[DATA]
☆ ☆ ☆ ☆

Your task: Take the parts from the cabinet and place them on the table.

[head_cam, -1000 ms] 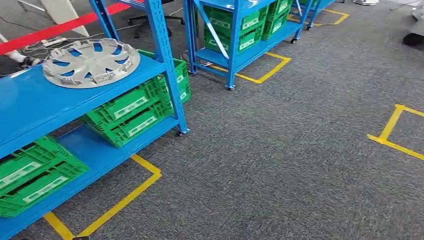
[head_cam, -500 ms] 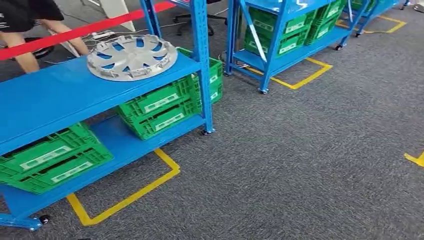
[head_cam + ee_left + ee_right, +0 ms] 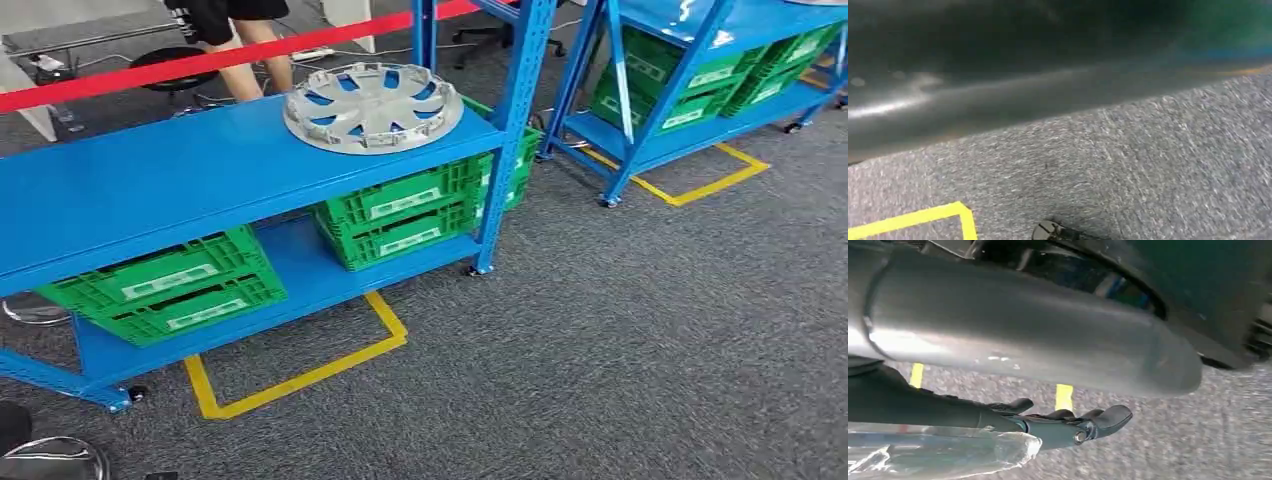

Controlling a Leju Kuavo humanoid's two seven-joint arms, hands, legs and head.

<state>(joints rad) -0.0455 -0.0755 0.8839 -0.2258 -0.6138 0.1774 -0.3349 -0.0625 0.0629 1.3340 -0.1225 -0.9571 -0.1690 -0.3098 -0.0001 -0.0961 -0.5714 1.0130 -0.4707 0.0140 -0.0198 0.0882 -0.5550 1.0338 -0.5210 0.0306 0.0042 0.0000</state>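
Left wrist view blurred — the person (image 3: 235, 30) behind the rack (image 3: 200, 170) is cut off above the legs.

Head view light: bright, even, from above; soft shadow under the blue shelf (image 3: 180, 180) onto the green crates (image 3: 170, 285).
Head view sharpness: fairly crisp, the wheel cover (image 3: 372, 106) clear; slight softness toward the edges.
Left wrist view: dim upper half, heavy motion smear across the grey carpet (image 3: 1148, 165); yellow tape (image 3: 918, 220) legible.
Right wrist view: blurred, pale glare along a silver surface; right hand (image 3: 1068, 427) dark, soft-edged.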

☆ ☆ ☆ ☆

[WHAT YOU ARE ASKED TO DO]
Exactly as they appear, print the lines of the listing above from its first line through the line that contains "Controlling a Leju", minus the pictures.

[RESULT OF THIS TASK]
Your task: Take the parts from the cabinet and place them on the table.

[head_cam, -1000 ms] 
[head_cam, -500 ms] 
[head_cam + ee_left + ee_right, +0 ms] 

Controlling a Leju Kuavo humanoid's two seven-joint arms, hands, legs and head.

The work on this exercise is done.